Ingredientes:
- 1 kg de Carrilleras de cerdo ibérico limpias
- 50 g de harina de trigo
- 2 cebollas blancas grandes
- 2 zanahorias
- 1 puerro (parte blanca)
- 4 dientes de ajo morado
- 500 ml de vino tinto (Rioja o Ribera del Duero)
- 500 ml de caldo de carne oscuro
- 30 ml de aceite de oliva virgen extra
- 2 hojas de laurel seco
- 1 rama de tomillo fresco
- 5 g de sal marina fina
- 2 g de pimienta negra molida
Instrucciones:
- Revisa las piezas de carne y retira cualquier exceso de grasa exterior o telas blancas. Salpimenta generosamente por ambos lados.
- Pasa las carrilleras por la harina y sacude el exceso. Nota: Esto crea una costra que retiene los jugos y ayuda a que la salsa espese sola más tarde.

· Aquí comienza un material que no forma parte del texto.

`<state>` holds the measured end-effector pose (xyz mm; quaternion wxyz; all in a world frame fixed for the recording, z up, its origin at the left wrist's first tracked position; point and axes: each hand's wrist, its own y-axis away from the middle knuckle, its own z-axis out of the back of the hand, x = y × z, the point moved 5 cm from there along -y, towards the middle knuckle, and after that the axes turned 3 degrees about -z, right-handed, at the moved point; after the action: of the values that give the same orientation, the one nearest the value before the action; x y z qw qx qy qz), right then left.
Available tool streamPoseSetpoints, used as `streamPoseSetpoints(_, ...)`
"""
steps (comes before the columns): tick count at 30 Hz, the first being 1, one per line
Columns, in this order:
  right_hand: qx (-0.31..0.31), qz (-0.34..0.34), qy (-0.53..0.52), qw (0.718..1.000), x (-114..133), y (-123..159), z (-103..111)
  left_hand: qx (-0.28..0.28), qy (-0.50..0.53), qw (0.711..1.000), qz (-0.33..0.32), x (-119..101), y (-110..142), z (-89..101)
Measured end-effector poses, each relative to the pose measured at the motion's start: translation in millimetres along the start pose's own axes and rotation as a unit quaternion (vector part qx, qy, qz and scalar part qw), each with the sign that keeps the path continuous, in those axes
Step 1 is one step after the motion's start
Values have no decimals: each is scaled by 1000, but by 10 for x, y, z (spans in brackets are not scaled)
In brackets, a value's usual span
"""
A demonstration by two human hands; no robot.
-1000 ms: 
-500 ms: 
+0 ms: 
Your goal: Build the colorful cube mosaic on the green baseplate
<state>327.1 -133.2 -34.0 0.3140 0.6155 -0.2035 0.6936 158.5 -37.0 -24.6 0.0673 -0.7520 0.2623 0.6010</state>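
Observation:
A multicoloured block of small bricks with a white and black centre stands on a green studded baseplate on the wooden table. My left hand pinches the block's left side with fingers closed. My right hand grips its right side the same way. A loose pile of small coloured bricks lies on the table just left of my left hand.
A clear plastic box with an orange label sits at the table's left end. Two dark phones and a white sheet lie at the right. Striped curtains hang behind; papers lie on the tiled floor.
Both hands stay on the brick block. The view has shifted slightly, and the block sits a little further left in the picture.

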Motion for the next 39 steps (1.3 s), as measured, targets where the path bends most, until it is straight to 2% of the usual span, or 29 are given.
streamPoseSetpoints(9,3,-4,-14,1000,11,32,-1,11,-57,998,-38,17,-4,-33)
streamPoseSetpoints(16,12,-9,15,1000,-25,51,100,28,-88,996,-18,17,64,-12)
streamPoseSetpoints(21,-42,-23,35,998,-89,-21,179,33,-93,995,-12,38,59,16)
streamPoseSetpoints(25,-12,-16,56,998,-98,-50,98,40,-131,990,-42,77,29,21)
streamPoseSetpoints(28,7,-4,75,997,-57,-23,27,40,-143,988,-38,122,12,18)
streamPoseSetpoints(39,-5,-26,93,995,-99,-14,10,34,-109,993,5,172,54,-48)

- En una cazuela con el aceite bien caliente, dora las piezas hasta que estén bien tostadas y crujientes por fuera. Retira y reserva.
- En el mismo aceite, añade la cebolla, el puerro, la zanahoria y los ajos picados. Cocina a fuego medio hasta que las verduras estén blandas y empiecen a dorarse.
- Vierte el vino tinto y raspa el fondo de la cazuela con una cuchara de madera para soltar los restos tostados de la carne.
- Deja que el vino hierva a fuego fuerte durante 5-8 minutos hasta que el olor a alcohol desaparezca y el líquido se reduzca a la mitad.
- Introduce las carrilleras reservadas en la cazuela junto con los jugos que hayan soltado en el plato.
- Añade el caldo de carne, el laurel y el tomillo. El líquido debe cubrir la carne casi por completo.
- Tapa la cazuela y mantén un hervor muy suave durante 3 horas. Sabrás que están listas cuando puedas atravesarlas con un palillo sin resistencia alguna.
- Retira la carne y las hierbas. Tritura el resto del contenido de la olla con la batidora. Si la salsa está muy líquida, deja que reduzca a fuego fuerte unos minutos más antes de volver a introducir la carne.